### Task statement
The answer must be every line of the data that holds the word "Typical".

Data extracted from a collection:
--- START ---
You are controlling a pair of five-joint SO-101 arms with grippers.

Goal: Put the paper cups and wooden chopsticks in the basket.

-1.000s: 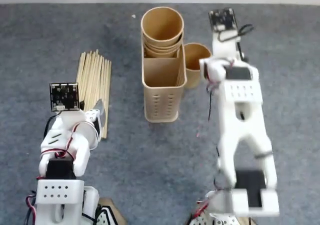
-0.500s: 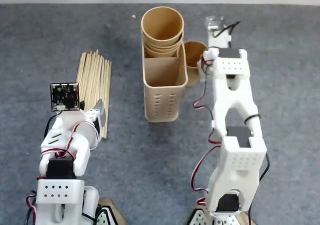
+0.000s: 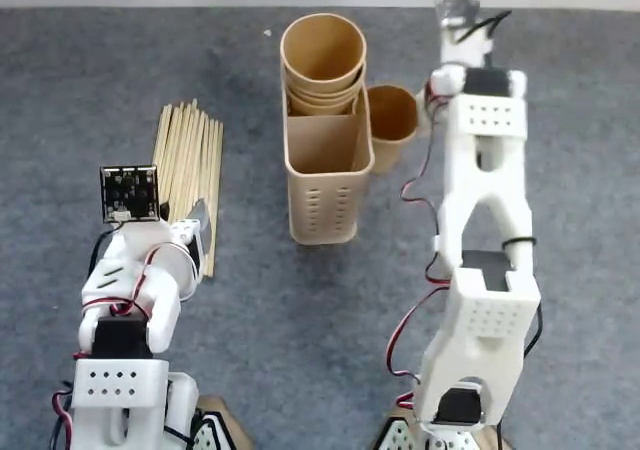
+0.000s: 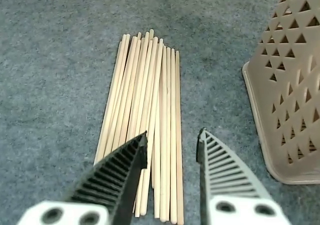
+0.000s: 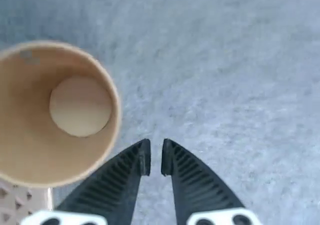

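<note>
As its wrist view shows, right pincer point(image 5: 155, 152) nearly closed, beside cup point(image 5: 80, 105)

An upright paper cup point(image 5: 55, 115) is seen from above, just beside the right gripper point(image 5: 155, 155), whose fingers point(image 5: 132, 167) are drawn almost together over the grey surface point(image 5: 240, 60).

Basket point(image 4: 290, 100) cut off by left wrist view's edge. Chopsticks point(image 4: 150, 110) beside basket: ends hidden under my left fingers point(image 4: 120, 170). Cup point(image 5: 60, 115) beside basket: rim clipped.
</note>
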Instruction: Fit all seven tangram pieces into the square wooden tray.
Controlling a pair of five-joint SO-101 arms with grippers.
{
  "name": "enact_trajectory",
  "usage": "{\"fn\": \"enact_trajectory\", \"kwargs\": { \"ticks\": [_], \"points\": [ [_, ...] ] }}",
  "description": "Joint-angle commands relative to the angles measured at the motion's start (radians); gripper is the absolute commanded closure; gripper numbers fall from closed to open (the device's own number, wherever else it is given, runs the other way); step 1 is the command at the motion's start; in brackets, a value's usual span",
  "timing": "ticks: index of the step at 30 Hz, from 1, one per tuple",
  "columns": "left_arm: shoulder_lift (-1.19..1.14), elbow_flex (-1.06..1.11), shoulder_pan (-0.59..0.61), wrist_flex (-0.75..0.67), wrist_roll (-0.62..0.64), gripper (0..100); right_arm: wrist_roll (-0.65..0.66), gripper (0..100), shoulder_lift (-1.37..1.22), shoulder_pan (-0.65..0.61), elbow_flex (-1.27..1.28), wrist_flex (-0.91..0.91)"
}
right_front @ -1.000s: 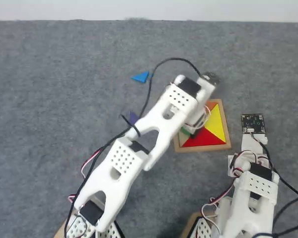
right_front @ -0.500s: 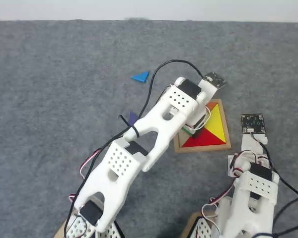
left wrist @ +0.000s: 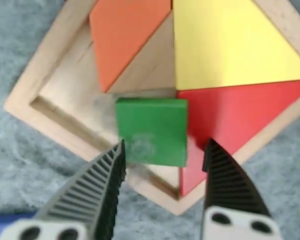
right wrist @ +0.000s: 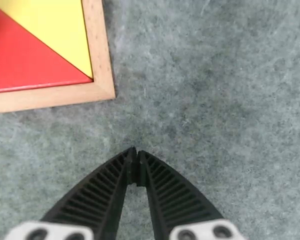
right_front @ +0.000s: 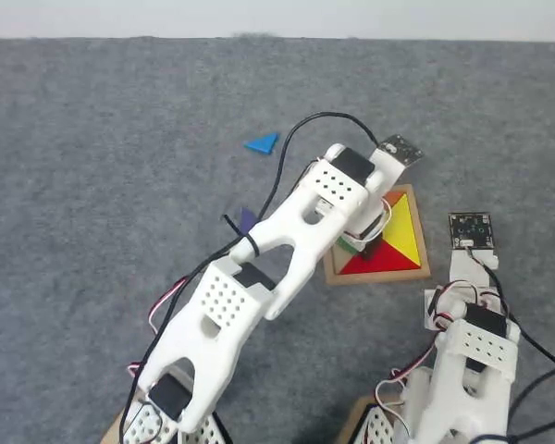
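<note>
While the left claw (left wrist: 165, 147) hangs over the wooden tray (left wrist: 25, 100), its two fingers stand wide apart, one on each side of the green square (left wrist: 151, 130). The square lies in the tray, with the red triangle (left wrist: 240, 115) on its right and the orange piece (left wrist: 127, 35) on its far side. The yellow triangle (left wrist: 230, 45) is in the tray too. The right claw (right wrist: 136, 167) is closed tight and holds nothing. It is over the grey mat (right wrist: 215, 75), close to the tray's near right corner. A blue triangle (right_front: 262, 143) lies on the mat, left of the tray and farther away.

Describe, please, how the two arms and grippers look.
The left arm and right arm are white, perforated shells with black motors; a black cable loops over the left. The left gripper and right gripper have black, ribbed, pointed fingers.
</note>
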State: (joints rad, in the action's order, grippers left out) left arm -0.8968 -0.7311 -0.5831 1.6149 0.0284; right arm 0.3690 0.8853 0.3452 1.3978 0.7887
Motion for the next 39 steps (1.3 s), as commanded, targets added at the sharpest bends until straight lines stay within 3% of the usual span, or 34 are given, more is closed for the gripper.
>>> {"fn": "enact_trajectory", "kwargs": {
  "ticks": [1,7,11,17,23,27,33,39],
  "points": [
    [0.097,-0.038,0.043,0.006,-0.008,76,0.02,99.0,0.027,-0.015,-0.008,-0.028],
    [0.203,-0.239,0.187,0.118,-0.049,76,0.02,99.0,0.027,-0.015,-0.008,-0.028],
    [0.215,-0.329,0.321,0.095,-0.057,76,0.02,99.0,0.027,-0.015,-0.008,-0.028],
    [0.091,-0.337,0.505,-0.222,-0.051,76,0.02,99.1,0.027,-0.015,-0.008,-0.028],
    [-0.161,-0.344,0.52,-0.646,0.052,76,0.02,99.1,0.027,-0.015,-0.008,-0.028],
    [-0.255,-0.344,0.52,-0.764,0.118,76,0.02,99.1,0.027,-0.013,-0.008,-0.028],
    [-0.308,-0.344,0.522,-0.701,0.103,76,0.021,99.0,0.027,-0.015,-0.008,-0.028],
    [-0.308,-0.344,0.488,-0.453,-0.092,76,0.021,99.0,0.027,-0.016,-0.008,-0.028]
  ]
}}
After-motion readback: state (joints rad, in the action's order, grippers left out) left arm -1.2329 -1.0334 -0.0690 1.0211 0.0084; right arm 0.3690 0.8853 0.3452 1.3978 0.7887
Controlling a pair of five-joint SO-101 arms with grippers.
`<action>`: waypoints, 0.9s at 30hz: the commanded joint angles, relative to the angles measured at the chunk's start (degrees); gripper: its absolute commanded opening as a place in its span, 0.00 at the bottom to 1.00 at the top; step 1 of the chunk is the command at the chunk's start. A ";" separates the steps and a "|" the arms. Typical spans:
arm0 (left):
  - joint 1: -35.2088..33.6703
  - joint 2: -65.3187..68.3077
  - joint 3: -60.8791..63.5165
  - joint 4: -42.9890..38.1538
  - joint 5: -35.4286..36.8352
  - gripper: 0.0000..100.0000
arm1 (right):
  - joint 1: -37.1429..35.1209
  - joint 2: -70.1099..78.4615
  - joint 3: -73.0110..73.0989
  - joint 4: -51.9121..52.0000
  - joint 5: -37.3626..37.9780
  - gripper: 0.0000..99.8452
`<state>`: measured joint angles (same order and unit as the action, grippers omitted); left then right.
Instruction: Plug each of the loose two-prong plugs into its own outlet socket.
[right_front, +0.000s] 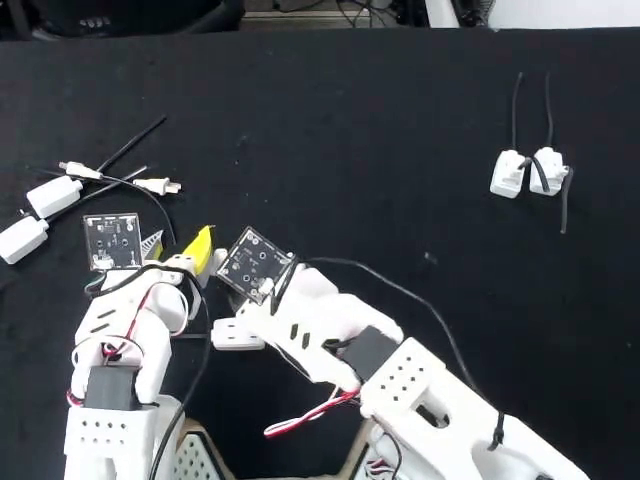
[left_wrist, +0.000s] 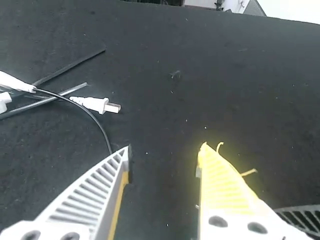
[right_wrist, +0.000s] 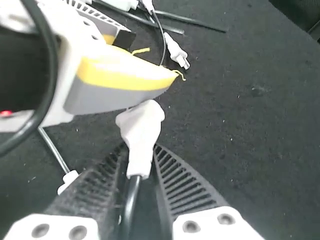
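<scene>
My right gripper (right_wrist: 141, 152) is shut on a white two-prong plug (right_wrist: 141, 127) whose black cord runs back between the dark ribbed fingers. It sits just under the yellow finger (right_wrist: 125, 75) of my left gripper. My left gripper (left_wrist: 162, 162) stands open over bare mat, nothing between its fingers. Ahead of it lies a loose white plug (left_wrist: 97, 104), seen from above as a plug (right_front: 160, 185) with a second plug (right_front: 80, 170) beside it. Two white outlet sockets (right_front: 55, 195) (right_front: 20, 240) lie at the far left.
At the right back, two white sockets (right_front: 510, 172) (right_front: 548, 170) lie side by side, black cords leading off them. Thin black cords (right_front: 130, 150) cross the left side near the loose plugs. Both arms crowd together at the front left of the black mat (right_front: 350, 130).
</scene>
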<state>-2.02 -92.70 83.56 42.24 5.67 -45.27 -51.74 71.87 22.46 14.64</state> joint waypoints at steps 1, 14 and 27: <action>0.57 0.09 -0.57 0.26 -0.44 0.22 | -0.35 -2.24 -1.19 1.14 -0.79 0.01; 1.10 -0.53 2.24 -0.18 -0.44 0.22 | -0.53 11.12 -11.91 6.15 -11.78 0.01; 5.49 0.00 9.63 -8.26 -2.64 0.22 | -0.26 11.47 -12.44 6.07 -12.13 0.06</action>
<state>0.79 -93.32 92.09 36.35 4.97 -44.92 -40.31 63.69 28.88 2.86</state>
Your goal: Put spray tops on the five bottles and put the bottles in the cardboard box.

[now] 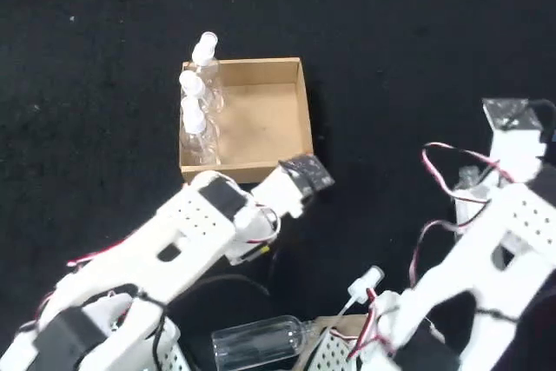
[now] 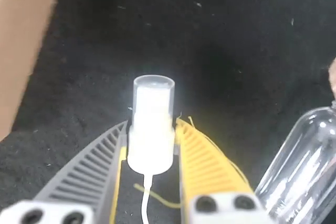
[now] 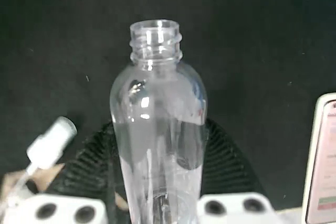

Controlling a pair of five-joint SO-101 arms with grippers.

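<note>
My left gripper [image 2: 152, 125] is shut on a white spray top [image 2: 152, 124], whose dip tube runs back between the fingers. In the high view this spray top [image 1: 368, 281] sits at the bottom centre-right, in the left gripper [image 1: 360, 319]. My right gripper [image 3: 160, 125] is shut on a clear bottle [image 3: 157, 129] with an open, capless neck pointing away from it. That bottle [image 1: 261, 342] lies level at the high view's bottom, its neck toward the spray top, a short gap between them. The cardboard box [image 1: 304, 110] stands farther back with three capped bottles [image 1: 198, 119] along one wall.
Black cloth covers the table. The rest of the box floor is bare. A white flat device [image 3: 323, 161] lies beside the right gripper. The box's edge [image 2: 21, 35] shows in the left wrist view, and the clear bottle [image 2: 299, 171] at its other side.
</note>
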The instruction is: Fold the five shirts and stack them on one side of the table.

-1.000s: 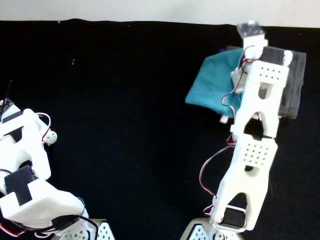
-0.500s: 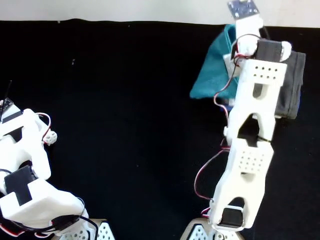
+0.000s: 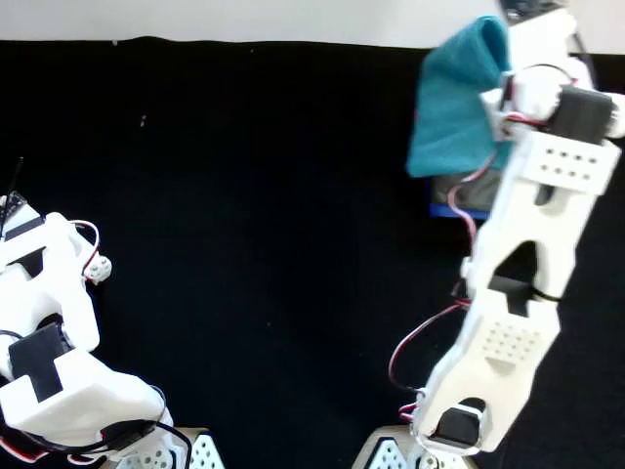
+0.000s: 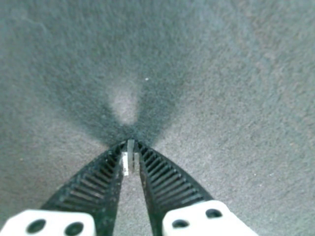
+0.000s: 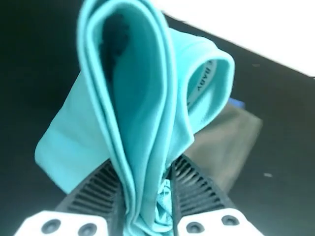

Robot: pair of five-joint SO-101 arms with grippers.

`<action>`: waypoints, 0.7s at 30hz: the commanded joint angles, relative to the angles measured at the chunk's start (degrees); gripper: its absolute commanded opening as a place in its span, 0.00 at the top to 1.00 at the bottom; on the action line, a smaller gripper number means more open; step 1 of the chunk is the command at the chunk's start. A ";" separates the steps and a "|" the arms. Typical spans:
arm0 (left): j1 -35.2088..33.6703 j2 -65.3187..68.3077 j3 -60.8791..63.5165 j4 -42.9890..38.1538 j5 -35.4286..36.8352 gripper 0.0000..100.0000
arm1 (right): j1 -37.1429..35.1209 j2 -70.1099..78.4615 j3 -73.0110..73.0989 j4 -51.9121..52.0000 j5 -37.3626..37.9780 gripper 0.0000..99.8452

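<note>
We have the folded teal cotton shirt (image 3: 457,107) pinched in the right gripper (image 5: 145,167). Its jaws are narrow and clamp the doubled layers, and the rest of the bundle loops out away from the fingertips. From the high view the shirt hangs clear of the black cloth-covered table (image 3: 244,195) at the far right corner. Its lower edge sits just above the stack of dark grey folded shirts (image 3: 457,191).

What matters for us is where that stack lies from the jaws. It is below the hanging shirt and a little toward the arm's base, and the right arm hides part of it. In the right wrist view the stack (image 5: 231,142) shows beyond the teal cloth and to one side of it, so we judge the shirt is not yet centred over the pile. The shirt's long axis runs out from the jaws and down, so we judge its free end should meet the stack first.

The left gripper (image 4: 130,153) rests with its jaws closed on nothing over bare cloth. It sits at the near left, well apart from the stack, so the right arm is far nearer.
</note>
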 commanded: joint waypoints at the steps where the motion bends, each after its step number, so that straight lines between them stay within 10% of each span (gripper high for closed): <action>1: 0.48 0.04 0.40 -1.05 0.62 0.99 | 5.41 2.95 3.03 -5.49 3.52 0.99; 15: 0.48 0.04 0.40 -1.05 0.62 0.99 | 10.77 13.32 5.58 -15.87 4.66 0.90; 21: 0.48 0.04 0.40 -1.05 0.62 0.99 | 10.95 11.65 1.45 -18.07 -8.53 0.77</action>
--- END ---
### Solution for this task
`<action>`: waypoints, 0.9s at 30hz: the commanded joint angles, relative to the angles measured at the chunk's start (degrees); gripper: its absolute commanded opening as a place in its span, 0.00 at the bottom to 1.00 at the top; step 1 of the chunk is the command at the chunk's start. A ";" separates the steps and a "|" the arms. Typical spans:
`<action>`: waypoints, 0.7s at 30hz: the commanded joint angles, relative to the angles measured at the chunk's start (degrees); gripper: its absolute commanded opening as a place in its span, 0.00 at the top to 1.00 at the bottom; on the action line, a smaller gripper number means more open; step 1 of the chunk is the command at the chunk's start. A ";" separates the steps and a "|" the arms. Typical spans:

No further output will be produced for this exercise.